Der Chef des Schuhgeschäftes entschuldigte sich für den Riss an ihrem Schuh, und da dieser nicht zu reparieren war, bat er sie, sich ein neues Paar Schuhe in seinem Laden auf seine Kosten auszusuchen. Doch damit nicht genug. Als sie mit den Schuhen ihrer Wahl zu ihm zurück an die Kasse kam, übergab er ihr noch 10 Euro. Auf die Frage, »Warum geben Sie mir denn noch zusätzlich zu den Schuhen 10 Euro?« antwortete er »Weil Ihre Lackschuhe genau um diese 10 Euro teurer waren als die neuen Schuhe.« WOW!!!

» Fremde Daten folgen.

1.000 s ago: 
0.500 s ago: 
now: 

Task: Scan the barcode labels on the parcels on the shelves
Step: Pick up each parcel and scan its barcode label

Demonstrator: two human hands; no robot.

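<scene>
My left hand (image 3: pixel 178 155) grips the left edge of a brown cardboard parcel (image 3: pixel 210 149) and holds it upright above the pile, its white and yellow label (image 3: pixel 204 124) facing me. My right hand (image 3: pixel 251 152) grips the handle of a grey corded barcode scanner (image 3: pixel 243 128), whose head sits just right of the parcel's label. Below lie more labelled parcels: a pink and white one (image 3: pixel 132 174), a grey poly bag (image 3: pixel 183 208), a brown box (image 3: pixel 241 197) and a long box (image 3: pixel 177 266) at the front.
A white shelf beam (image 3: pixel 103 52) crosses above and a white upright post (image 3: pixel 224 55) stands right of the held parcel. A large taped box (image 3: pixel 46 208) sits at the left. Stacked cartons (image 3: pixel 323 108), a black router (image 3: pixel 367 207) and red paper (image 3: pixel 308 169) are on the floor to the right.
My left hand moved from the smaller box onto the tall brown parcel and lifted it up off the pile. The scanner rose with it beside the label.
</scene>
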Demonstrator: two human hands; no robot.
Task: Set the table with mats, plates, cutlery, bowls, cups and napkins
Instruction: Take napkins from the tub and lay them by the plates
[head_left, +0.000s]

Ein wunderbarer Schaffner bei der Deutschen Bahn

Zug verpasst, und zwar ausgerechnet den schnellen und bequemen ICE. Ärgerlich, aber nicht zu ändern. Um dennoch den Zielort zeitnah zu erreichen, entschied die Erzählerin dieser Geschichte, den nächsten Zug, einen Regionalzug zu nehmen. Sie setzte sich in das Abteil in der zweiten Klasse. Der Schaffner kam, nahm ihren Fahrschein, stempelte ihn und ging weiter. Es dauerte nur einen kurzen Moment bis er zu ihr zurückkehrte und sie ansprach: »Möchten Sie nicht vielleicht lieber in der ersten Klasse des Zuges Platz nehmen? Dort ist es viel ruhiger und angenehmer. Ich begleite Sie auch dorthin.«

Kurzes Stutzen, Nachdenken, aber dann die Antwort: »Ja, warum eigentlich nicht. Aber sagen Sie mir doch bitte, wie komme ich zu dieser Ehre?« Darauf der Schaffner: »Sie haben einen Fahrschein für einen ICE. Der ist deutlich teurer als der Fahrschein für diesen Regionalzug. Leider darf ich Ihnen den Differenzbetrag nicht auszahlen, aber ich dachte, der höhere Komfort in der ersten Klasse würde Ihnen vielleicht Freude machen und eine kleine Entschädigung sein.« Einfach wunderbar!

Und die Moral von den Geschichten?

Wenn ein Kunde mehr bekommt, als er erwartet, dann ist er begeistert und spricht positiv über ein Unternehmen, eine Dienstleistung oder eine andere Person, auch ohne gefragt zu werden!